THE TASK :: Among the lines below, take the one holding "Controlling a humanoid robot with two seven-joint", the one holding "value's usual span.", and all lines between them. Set them down exactly.

GIVEN RECORDS ::
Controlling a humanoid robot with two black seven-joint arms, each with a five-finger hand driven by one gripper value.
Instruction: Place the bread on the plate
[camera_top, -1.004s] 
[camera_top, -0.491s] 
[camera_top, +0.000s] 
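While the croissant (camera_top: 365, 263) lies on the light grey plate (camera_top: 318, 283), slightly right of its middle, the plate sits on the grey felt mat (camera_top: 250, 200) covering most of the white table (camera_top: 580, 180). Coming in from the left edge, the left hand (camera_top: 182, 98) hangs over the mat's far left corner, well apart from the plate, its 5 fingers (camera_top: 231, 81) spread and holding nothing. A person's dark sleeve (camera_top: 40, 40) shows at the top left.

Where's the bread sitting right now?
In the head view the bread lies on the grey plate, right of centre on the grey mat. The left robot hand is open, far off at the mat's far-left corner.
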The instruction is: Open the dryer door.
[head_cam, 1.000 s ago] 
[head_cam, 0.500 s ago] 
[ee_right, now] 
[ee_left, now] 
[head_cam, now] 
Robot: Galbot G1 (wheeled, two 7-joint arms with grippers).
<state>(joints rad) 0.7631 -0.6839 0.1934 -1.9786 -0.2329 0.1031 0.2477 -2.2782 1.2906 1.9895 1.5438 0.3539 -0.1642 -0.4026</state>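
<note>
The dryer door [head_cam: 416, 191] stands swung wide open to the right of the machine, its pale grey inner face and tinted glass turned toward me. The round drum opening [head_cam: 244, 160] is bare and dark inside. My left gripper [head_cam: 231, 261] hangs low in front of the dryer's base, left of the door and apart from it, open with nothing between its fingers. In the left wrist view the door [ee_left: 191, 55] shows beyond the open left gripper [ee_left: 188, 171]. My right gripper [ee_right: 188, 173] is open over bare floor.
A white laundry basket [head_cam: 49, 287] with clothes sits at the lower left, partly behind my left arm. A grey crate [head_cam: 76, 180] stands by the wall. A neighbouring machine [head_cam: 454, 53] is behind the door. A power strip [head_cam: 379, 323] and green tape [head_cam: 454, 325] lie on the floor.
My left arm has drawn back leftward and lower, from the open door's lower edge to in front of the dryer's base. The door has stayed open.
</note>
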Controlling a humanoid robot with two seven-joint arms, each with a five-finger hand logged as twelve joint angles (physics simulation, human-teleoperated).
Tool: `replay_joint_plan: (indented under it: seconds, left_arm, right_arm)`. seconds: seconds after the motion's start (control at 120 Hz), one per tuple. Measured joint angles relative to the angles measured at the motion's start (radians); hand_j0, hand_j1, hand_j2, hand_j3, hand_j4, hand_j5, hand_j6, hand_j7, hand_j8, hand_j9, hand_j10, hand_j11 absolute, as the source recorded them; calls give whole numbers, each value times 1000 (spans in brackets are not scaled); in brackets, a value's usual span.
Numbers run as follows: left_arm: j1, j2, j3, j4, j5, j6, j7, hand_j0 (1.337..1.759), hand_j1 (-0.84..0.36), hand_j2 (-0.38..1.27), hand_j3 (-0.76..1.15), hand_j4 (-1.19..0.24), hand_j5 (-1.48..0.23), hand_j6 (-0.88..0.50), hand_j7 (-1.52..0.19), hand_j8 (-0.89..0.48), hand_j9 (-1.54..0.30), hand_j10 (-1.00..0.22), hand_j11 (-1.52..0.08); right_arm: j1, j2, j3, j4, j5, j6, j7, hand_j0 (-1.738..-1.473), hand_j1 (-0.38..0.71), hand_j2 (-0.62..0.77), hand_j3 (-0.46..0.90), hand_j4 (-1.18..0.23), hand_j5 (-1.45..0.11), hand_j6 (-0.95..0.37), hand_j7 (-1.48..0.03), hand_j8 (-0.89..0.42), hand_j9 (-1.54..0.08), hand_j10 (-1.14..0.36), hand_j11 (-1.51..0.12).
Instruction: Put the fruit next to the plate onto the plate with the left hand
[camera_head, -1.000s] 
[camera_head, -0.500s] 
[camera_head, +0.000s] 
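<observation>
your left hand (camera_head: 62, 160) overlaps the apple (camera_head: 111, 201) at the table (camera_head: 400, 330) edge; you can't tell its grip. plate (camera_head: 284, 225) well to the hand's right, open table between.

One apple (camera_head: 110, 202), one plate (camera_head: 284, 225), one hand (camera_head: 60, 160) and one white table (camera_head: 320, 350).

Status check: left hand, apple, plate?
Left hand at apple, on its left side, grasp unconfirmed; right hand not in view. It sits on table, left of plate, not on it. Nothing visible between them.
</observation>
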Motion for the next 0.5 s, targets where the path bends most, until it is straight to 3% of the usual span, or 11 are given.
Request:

SOLUTION TO THE EXERCISE ::
Controlling a humanoid robot with two seven-joint arms, each with a five-finger hand logged as twelve joint angles (physics simulation, human-teleoperated).
Tool: `replay_joint_plan: (indented under it: seconds, left_arm, right_arm)`. seconds: seconds after the motion's start (control at 120 Hz), one per tuple. Measured joint angles relative to the angles measured at the motion's start (radians); hand_j0, hand_j1, hand_j2, hand_j3, hand_j4, hand_j5, hand_j6, hand_j7, hand_j8, hand_j9, hand_j10, hand_j11 absolute, as the source recorded them; calls give whole numbers, each value times 1000 (spans in brackets are not scaled); in brackets, a value's usual span.

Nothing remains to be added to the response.